* **WHAT THE EXERCISE ASKS**
Your task is to reproduce exactly the lines that run from the beginning of the data through the line where "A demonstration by" appears.

* **MATERIAL FOR THIS TASK**
-- Opening Marker --
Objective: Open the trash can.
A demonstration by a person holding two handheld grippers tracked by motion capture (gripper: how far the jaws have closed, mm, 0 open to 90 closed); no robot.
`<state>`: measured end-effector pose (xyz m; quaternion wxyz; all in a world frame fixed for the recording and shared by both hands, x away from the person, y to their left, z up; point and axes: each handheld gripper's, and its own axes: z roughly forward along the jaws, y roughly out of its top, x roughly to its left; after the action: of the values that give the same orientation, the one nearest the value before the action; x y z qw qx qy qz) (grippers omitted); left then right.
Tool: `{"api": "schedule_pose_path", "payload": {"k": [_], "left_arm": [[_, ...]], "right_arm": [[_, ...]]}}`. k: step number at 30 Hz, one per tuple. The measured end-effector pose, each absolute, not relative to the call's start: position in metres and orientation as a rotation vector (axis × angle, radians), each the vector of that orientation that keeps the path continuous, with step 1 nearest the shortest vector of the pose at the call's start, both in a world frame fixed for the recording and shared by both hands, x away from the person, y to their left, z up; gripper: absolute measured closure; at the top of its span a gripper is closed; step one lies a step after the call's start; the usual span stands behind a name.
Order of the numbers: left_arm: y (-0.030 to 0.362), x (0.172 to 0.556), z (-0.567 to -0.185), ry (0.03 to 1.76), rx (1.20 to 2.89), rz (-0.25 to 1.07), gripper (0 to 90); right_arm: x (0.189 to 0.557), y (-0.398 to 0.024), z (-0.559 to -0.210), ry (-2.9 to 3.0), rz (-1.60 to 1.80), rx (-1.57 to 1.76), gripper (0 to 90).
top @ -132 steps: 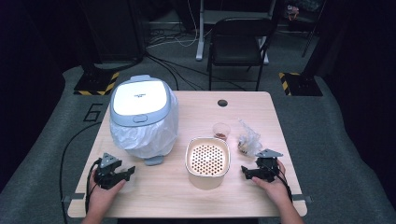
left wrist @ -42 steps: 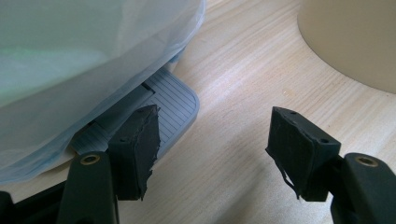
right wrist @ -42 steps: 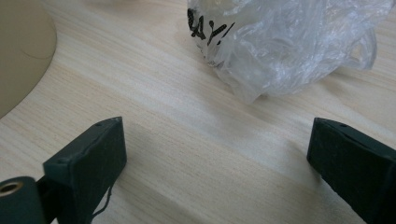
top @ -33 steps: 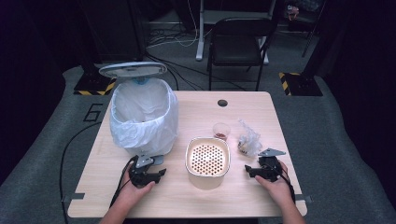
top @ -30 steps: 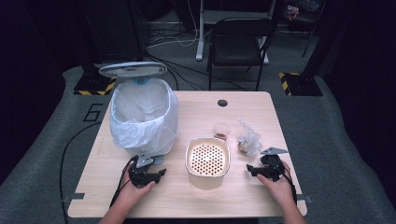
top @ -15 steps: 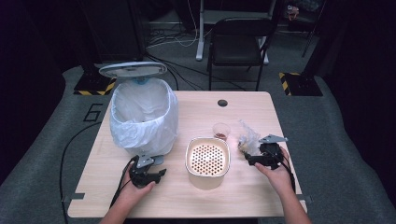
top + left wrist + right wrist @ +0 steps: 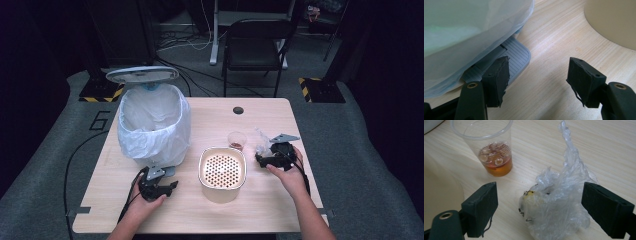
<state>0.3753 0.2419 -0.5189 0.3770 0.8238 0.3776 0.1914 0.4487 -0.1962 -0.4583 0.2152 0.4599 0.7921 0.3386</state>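
Crumpled plastic bag [image 7: 559, 202] now sits between the advanced, just-opened right hand-held gripper [image 7: 549, 213].

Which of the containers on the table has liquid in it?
The small clear plastic cup, holding amber liquid. The white-lined bin with its raised lid and the cream perforated-top tub show none.

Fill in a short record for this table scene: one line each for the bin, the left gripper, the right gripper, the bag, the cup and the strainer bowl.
bin: lid up, white liner inside, far left of the table
left gripper: open, one jaw on the bin's grey pedal
right gripper: jaws just opened wide, either side of the bag, not pressing it
bag: crumpled clear plastic, lying on the table
cup: clear, amber liquid at the bottom, upright
strainer bowl: cream, perforated top, mid-table
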Motion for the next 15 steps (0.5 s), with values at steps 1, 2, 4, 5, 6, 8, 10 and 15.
{"api": "schedule_pose_path", "payload": {"k": [1,2,4,5,6,8,10,15], "left_arm": [[0.242,0.376,-0.519,0.966,2.106,0.486,34.0],[0.242,0.375,-0.519,0.971,2.107,0.487,34.0],[0.242,0.375,-0.519,0.975,2.102,0.477,34.0],[0.243,0.375,-0.518,0.973,2.107,0.474,34.0],[0.243,0.375,-0.518,0.973,2.107,0.474,34.0],[0.243,0.375,-0.518,0.974,2.105,0.475,34.0],[0.243,0.375,-0.519,0.97,2.105,0.485,34.0],[0.243,0.375,-0.519,0.969,2.105,0.487,34.0]], "right_arm": [[0.452,-0.197,-0.461,2.203,0.927,1.28,13.4],[0.454,-0.196,-0.463,2.196,0.925,1.3,13.4],[0.457,-0.197,-0.468,2.202,0.907,1.312,13.5],[0.46,-0.197,-0.472,2.2,0.896,1.321,13.6],[0.46,-0.197,-0.472,2.2,0.896,1.321,13.6],[0.463,-0.198,-0.481,2.212,0.893,1.336,14.1],[0.466,-0.197,-0.491,2.248,0.862,1.344,14.1],[0.469,-0.194,-0.5,2.268,0.827,1.325,20.8]]}}
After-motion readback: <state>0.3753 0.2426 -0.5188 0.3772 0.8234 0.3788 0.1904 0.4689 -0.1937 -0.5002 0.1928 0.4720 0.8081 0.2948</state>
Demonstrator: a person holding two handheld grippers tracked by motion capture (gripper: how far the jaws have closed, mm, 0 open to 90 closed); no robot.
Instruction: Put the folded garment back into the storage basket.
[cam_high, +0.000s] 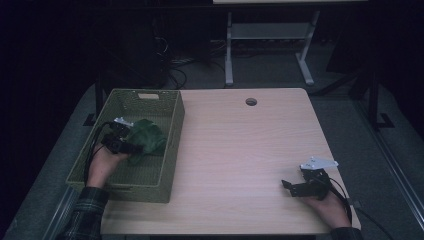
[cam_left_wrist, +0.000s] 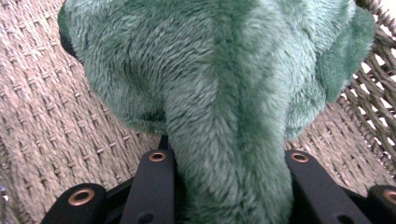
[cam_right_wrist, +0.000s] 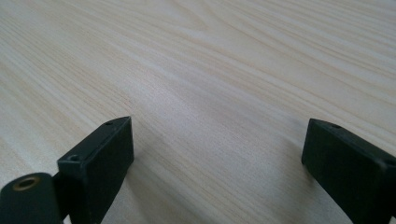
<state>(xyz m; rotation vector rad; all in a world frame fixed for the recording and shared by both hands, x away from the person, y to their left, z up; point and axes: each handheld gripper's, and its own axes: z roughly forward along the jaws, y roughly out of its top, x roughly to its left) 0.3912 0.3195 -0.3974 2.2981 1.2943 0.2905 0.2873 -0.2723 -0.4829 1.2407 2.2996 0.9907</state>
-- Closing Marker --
* **RESPONSE AREA**
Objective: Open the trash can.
A demonstration by a person holding two handheld grippers tracked by motion capture (gripper: how far the jaws have closed, mm, 0 open to 90 closed); no robot.

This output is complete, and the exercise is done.